**Aim of the exercise:** Given the records below, would you repeat exactly the lines that begin at the one containing "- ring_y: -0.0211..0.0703" and end at the one containing "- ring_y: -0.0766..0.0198", inclusive?

**Information provided:**

== Segment start ==

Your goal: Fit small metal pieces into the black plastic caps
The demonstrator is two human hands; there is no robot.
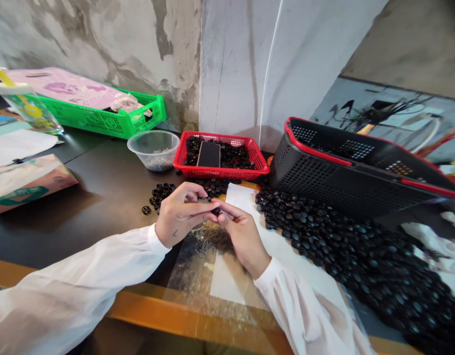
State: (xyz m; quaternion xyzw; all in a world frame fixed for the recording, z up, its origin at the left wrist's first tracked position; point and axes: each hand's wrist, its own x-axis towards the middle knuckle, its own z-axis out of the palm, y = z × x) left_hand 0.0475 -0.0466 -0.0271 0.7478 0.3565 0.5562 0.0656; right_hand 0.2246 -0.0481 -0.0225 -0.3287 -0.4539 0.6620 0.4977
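Note:
My left hand (181,212) and my right hand (242,231) meet over the near middle of the table. Their fingertips are closed together on one small black round piece (216,211), mostly covered by the fingers. Just below the hands lies a heap of thin metal pins (203,244) on a clear plastic sheet, beside white paper (227,281). Left of my left hand is a cluster of black round pieces with openings (163,191). To the right of my right hand spreads a large pile of glossy black discs (323,241).
Behind the hands stand a red basket (222,172) of black pieces with a phone (208,154) on top, and a clear bowl (153,148) of pins. A black basket (323,172) is at right, a green crate (97,121) and tissue pack (31,182) at left.

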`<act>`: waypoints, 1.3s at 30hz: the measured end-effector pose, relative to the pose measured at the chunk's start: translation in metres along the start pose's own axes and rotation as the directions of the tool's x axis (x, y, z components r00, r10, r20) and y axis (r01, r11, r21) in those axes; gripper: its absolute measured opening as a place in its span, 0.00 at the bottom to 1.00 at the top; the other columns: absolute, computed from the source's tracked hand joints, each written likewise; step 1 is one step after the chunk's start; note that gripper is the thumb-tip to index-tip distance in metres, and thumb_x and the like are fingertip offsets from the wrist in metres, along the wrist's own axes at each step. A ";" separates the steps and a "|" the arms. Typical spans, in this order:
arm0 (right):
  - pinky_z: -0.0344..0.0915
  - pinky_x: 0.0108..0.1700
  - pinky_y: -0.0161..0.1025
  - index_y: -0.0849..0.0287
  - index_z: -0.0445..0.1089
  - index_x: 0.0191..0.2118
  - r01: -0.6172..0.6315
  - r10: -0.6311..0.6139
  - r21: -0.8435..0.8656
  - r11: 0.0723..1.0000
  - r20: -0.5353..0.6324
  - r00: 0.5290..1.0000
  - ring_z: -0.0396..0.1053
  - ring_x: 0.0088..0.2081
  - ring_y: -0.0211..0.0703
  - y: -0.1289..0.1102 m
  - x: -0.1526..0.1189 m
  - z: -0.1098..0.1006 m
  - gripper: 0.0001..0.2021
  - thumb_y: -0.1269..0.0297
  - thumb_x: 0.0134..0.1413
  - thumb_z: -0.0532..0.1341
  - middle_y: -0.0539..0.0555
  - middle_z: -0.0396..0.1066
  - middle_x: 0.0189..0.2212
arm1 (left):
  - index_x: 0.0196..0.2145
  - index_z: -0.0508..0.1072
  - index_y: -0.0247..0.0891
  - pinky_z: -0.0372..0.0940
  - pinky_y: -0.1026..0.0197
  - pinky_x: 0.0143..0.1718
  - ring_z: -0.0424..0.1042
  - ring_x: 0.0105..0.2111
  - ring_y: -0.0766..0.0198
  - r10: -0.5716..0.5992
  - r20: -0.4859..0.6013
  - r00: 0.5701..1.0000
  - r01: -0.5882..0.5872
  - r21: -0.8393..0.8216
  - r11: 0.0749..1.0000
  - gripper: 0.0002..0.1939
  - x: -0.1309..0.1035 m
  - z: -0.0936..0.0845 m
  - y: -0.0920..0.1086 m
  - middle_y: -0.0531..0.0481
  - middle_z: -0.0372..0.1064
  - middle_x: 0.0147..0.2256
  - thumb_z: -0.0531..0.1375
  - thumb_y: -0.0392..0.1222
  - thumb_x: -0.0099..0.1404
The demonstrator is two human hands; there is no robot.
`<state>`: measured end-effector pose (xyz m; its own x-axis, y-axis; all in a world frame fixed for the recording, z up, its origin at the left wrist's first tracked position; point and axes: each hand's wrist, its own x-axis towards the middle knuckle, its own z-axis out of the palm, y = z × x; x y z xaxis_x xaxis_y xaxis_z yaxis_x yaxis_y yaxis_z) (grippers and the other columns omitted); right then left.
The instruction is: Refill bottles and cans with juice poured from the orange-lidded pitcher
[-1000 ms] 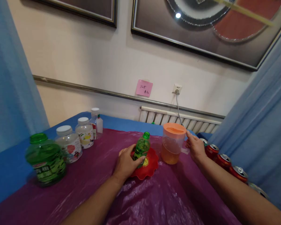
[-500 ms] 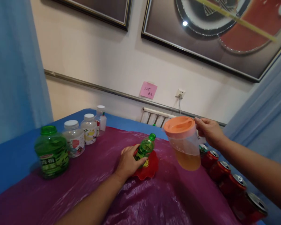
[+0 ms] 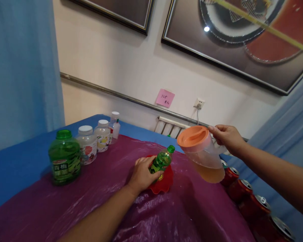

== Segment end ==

**Finished exercise:**
  - ring_y: -0.0211..0.0703
  - y: -0.1289..0.1102 m
  - x: -0.1526..0.1189 m
  - z: -0.1098..0.1006 m
  - gripper: 0.0001..0.2021
  - thumb_y: -0.1269..0.0297
  - thumb_x: 0.0134..0.1413
  - thumb_z: -0.0532..0.1341
  - middle_y: -0.0539..0.0555
  - middle_z: -0.0396..0.1066
  - middle_x: 0.0189..0.2212
arm1 (left):
  - index_x: 0.0196..0.2145
  - index_z: -0.0508..0.1072
  - index_y: -0.0247..0.0891
  - pinky_z: -0.0372..0.0940
  - pinky_y: -0.1026..0.0197
  - pinky_x: 0.0143..0.1718
  - ring_z: -0.0424..0.1042
  - ring_x: 0.0105..0.2111
  - ring_y: -0.0766..0.0198

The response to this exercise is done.